- [Work required] Pull every line holding the word "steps" from the data below and copy it.

[Input data — start]

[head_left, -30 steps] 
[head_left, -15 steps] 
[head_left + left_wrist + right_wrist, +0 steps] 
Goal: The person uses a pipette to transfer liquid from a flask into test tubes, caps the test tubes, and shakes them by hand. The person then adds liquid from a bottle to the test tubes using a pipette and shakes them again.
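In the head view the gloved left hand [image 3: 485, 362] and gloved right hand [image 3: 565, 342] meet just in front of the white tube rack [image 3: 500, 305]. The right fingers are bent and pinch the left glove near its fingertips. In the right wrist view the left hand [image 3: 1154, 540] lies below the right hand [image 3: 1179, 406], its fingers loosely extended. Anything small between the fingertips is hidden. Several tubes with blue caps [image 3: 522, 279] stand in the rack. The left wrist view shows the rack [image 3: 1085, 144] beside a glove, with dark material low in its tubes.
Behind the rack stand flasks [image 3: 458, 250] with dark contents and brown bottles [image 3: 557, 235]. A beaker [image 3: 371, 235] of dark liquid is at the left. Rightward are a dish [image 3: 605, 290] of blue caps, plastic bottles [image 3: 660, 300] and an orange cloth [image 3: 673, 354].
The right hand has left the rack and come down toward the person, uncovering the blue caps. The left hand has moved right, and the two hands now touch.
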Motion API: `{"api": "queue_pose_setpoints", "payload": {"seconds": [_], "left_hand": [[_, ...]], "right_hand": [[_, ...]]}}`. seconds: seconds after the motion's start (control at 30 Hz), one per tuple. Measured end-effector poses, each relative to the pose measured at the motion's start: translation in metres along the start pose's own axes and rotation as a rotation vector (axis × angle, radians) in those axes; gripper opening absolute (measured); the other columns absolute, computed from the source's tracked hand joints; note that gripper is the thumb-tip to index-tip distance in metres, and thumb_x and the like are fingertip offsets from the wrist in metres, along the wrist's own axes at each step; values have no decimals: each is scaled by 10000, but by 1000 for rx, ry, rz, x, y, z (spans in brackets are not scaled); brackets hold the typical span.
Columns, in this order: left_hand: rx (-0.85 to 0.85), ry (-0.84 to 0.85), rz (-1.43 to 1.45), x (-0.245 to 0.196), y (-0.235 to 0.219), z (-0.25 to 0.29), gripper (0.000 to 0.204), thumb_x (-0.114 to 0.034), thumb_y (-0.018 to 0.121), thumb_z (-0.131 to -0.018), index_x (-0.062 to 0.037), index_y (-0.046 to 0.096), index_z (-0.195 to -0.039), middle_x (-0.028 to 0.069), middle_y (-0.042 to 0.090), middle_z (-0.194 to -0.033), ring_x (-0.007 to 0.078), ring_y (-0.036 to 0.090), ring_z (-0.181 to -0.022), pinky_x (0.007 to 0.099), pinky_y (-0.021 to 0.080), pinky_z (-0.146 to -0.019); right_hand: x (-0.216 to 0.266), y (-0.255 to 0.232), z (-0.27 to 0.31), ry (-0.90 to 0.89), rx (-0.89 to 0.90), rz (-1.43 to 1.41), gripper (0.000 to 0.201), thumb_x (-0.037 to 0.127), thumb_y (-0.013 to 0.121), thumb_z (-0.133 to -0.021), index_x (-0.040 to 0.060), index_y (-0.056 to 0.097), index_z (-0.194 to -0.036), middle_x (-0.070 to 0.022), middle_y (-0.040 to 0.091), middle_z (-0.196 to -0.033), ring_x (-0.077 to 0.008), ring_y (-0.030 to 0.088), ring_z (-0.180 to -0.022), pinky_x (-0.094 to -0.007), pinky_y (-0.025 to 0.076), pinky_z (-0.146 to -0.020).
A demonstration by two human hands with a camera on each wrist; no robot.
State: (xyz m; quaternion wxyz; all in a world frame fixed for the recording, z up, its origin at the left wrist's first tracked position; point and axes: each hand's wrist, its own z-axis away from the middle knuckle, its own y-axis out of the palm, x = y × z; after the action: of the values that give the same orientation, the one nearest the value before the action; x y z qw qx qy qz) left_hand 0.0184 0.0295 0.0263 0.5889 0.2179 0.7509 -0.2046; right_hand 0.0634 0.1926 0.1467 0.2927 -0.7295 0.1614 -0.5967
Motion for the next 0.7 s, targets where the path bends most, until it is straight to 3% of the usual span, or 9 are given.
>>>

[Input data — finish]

- [Answer section]
[head_left, -30 steps] 
[head_left, -15 steps] 
[head_left + left_wrist + right_wrist, +0 steps] 

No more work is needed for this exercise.